Spectroscopic data in the EDisCS fields were obtained during three observing runs with FORS2 at VLT, using the 600RI+19 grism. The wavelength domain covered by our observations ranged between $\sim$ 5300 and 9000 Å. More details can be found in the reference papers by Halliday et al. (2004) and Milvang-Jensen et al. (2008). The total number of good quality spectra acquired per field ranged between $\sim$ 60 and 100 for the low-z sample, and was around $\sim$ 100 for the high-z sample. There are typically 30-50 confirmed members in every cluster. We use objects with either secure spectroscopic redshifts (hereafter type 1) or medium quality, slightly tentative redshifts (hereafter type 2) to characterize the behavior of photometric redshifts and cluster-membership criteria. Objects with tentative redshifts ( $\sim$ 50% secure, type 3) represent less than 2% of the total sample and are mostly used for illustration pusposes. The total number of spectroscopic redshifts available is 637(977) in the low-z(high-z) samples, from which the total number of secure (secure + slightly tentative, i.e. type 1+2) redshifts in the $0.3\le z\le 1.0$ domain are 544(564) and 854(885) respectively for the low-z and high-z samples (see also Table 4).

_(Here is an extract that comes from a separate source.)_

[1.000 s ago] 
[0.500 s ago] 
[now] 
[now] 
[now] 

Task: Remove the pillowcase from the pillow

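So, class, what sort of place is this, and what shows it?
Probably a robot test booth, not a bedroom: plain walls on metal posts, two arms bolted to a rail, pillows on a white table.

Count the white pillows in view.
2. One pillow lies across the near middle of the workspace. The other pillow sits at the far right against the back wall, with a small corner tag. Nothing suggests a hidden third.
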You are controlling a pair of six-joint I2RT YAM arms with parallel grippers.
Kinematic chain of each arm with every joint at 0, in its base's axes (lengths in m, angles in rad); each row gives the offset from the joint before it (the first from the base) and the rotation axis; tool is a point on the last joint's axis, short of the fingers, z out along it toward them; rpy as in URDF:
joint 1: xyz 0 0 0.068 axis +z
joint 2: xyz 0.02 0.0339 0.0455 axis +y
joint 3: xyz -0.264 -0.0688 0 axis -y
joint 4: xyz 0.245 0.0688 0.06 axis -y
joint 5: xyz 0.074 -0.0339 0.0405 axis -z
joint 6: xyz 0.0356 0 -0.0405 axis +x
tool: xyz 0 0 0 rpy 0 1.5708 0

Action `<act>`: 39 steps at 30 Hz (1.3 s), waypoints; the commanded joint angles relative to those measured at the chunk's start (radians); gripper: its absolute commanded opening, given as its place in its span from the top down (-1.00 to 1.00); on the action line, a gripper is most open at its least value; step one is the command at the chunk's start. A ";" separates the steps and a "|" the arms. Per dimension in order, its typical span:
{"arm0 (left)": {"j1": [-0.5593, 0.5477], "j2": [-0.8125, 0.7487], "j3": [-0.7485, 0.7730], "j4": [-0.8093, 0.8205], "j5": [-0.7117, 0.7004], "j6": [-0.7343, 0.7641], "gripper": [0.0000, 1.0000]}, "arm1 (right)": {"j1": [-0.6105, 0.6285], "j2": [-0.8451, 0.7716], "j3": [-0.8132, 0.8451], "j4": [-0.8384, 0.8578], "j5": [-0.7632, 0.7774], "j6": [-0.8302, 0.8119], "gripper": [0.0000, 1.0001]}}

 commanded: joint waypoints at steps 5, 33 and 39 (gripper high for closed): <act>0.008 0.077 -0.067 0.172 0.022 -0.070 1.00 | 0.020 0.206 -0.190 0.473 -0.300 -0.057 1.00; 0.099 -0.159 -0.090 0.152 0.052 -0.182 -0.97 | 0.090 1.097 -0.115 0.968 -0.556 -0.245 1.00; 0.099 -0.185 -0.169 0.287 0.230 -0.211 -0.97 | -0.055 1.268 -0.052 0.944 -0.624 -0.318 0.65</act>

An important issue when deriving photometric redshifts for a given galaxy is to construct its SED using magnitudes and corresponding fluxes derived for identical aperture sizes in each of the bandpass images. Photometric SEDs were obtained from seeing-matched images according to the following scheme. For ``isolated'' objects (SExtractor flag = 0), photometric redshifts were derived from isophotal magnitudes measured within the reference I-band isophotal region corresponding to 1.5 $\sigma$ of the local background noise. In the case of ``crowded'' objects (SExtractor flag $\ge$ 0), we used magnitudes computed within 1 $^{\prime\prime}$ radius apertures. This scheme enabled us to improve the SED determination in crowded regions, while increasing the S/N for isolated galaxies.

We did not use the standard SExtractor errors because these are known to underestimate the error for dithered data where adjacent pixels are correlated. We determined our errors instead by means of a set of empty aperture simulations as described in White et al. (2005). The accurate determination of the errors is important because photometric redshifts are sensitive to photometric errors.

A correction for Galactic extinction was also included for each cluster field according to the E(B-V) derived from Schlegel et al. (1998) for the center of the cluster. The E(B-V) corrections in the EDisCS fields typically ranged between 0.03 and 0.08 mag (see Table 3).

Bright unsaturated stars were used as secondary standards to check the consistency of our photometric system for deriving photometric redshifts and, when required, to introduce small zero-point corrections in the photometric catalogs. In practice, we compared the color-color diagrams of observed stars in our fields with the expected positions derived using the Pickles library (Pickles 1998). Stars at this stage are objects selected with SExtractor stellarity index $\ge$ 0.95 that belong to the stellar sequence in the I-band isophotal-radius versus aperture-magnitude diagrams. This procedure was particularly useful during the first photometric runs to correct near-IR imaging data for the effects of non-photometric conditions. Due to the addition of high-quality observations, the zero-point corrections improved successively during the lifetime of the project, in addition to the quality of the photometric catalogs and related quantities, such as photometric redshifts. The results presented here were obtained with the final version of the photometric catalogs, for which the zero-point corrections are negligible, apart from two cases: Cl1138-1133 ( $\Delta V=0.10$ and $\Delta J=-0.15$ ), and Cl1232-1250 ( $\Delta J=-0.20$ ).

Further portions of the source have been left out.